Add a callback to rxrpc_kernel_send_data() so that a kernel service can get
a notification that the AF_RXRPC call has transitioned out the Tx phase and
is now waiting for a reply or a final ACK.

This is called from AF_RXRPC with the call state lock held so the
notification is guaranteed to come before any reply is passed back.

Further, modify the AFS filesystem to make use of this so that we don't have
to change the afs_call state before sending the last bit of data.
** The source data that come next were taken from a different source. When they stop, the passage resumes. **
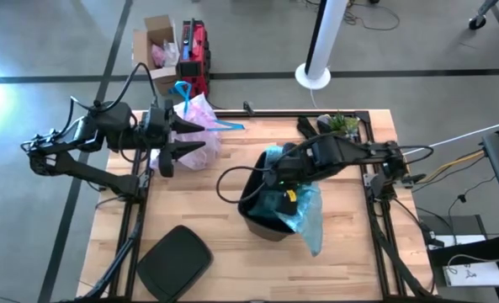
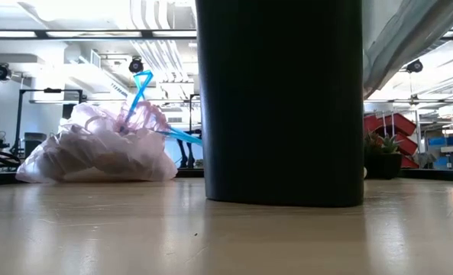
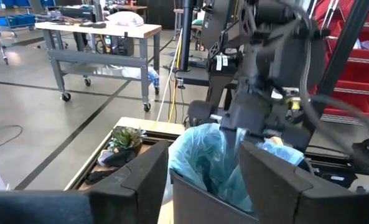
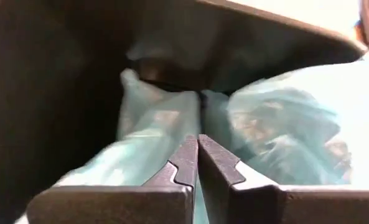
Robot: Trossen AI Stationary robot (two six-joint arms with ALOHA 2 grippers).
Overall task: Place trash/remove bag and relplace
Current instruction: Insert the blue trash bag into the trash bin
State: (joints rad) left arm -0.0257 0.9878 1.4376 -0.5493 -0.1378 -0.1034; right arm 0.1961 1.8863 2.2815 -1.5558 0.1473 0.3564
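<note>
The bag (image 1: 200, 126), pinkish-white with a blue drawstring (image 1: 182, 88), lies filled and tied on the table's far left part; the low view shows the bag (image 2: 104, 149) resting on its bottom. No trash shows apart from it. My left gripper (image 1: 182, 139) hovers open just beside and above this bag, facing right; in its wrist view the left gripper (image 3: 204, 149) looks toward the bin. A black bin (image 1: 262, 220) stands mid-table with a light blue bag (image 1: 308, 215) draped in and over it. My right gripper (image 1: 273, 178) reaches down into the bin, shut. My right gripper (image 4: 198, 138) is shut inside the bin, with the light blue bag's creases (image 4: 200, 106) running together right at its fingertips. The film looks pinched there as a gathered fold. The fingers slant down from the table's right side. The rest of the bag bulges slack around them.
A dark bin lid (image 1: 173, 261) lies flat near the table's near-left corner. A small potted plant (image 1: 342, 124) sits at the far right edge. Off the table beyond the far edge stand a cardboard box (image 1: 156, 46) and a red case (image 1: 194, 50).
</note>
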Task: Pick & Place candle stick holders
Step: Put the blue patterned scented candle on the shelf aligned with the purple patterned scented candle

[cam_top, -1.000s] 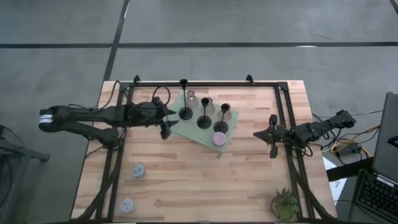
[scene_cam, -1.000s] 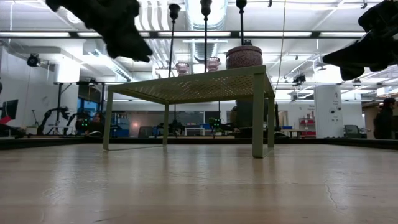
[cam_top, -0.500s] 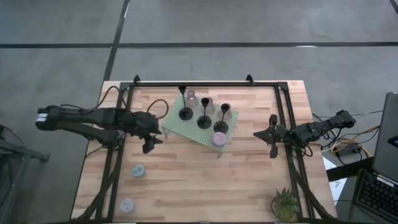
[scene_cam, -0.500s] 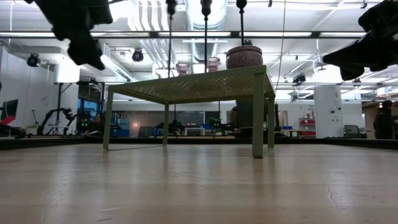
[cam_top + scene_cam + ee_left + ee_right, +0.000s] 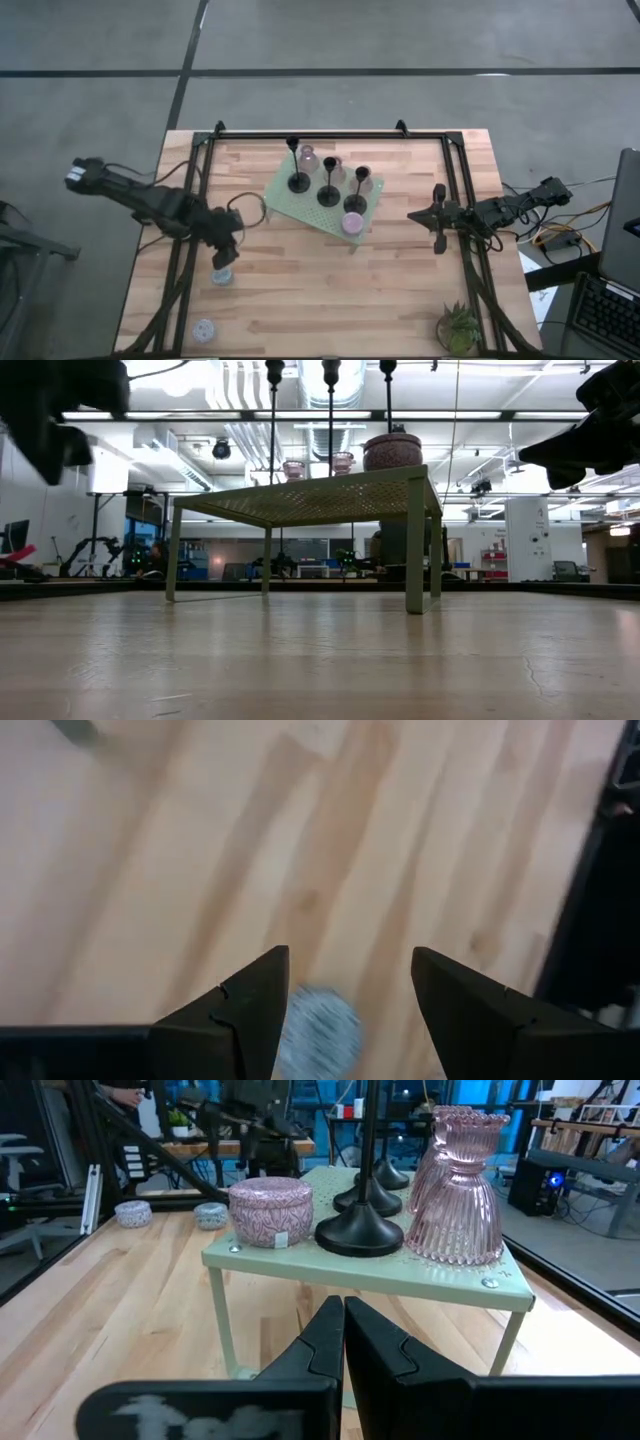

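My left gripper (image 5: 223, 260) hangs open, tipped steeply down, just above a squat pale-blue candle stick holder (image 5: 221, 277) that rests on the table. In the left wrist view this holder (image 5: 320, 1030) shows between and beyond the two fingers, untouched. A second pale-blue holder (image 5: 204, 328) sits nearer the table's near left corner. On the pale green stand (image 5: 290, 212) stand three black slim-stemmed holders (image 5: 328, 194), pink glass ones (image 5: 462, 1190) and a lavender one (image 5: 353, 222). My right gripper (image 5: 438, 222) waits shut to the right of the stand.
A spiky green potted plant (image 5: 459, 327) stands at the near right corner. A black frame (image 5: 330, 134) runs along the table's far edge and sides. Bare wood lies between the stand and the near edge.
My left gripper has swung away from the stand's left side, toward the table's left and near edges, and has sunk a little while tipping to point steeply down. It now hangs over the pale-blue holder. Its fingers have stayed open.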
Signed-off-by: David Howells <dhowells@redhat.com>
---

 Documentation/networking/rxrpc.txt |   12 +++++++++
 fs/afs/rxrpc.c                     |   46 +++++++++++++++++++++++++++---------
 include/net/af_rxrpc.h             |    5 +++-
 net/rxrpc/sendmsg.c                |   34 +++++++++++++++++++++------
 4 files changed, 77 insertions(+), 20 deletions(-)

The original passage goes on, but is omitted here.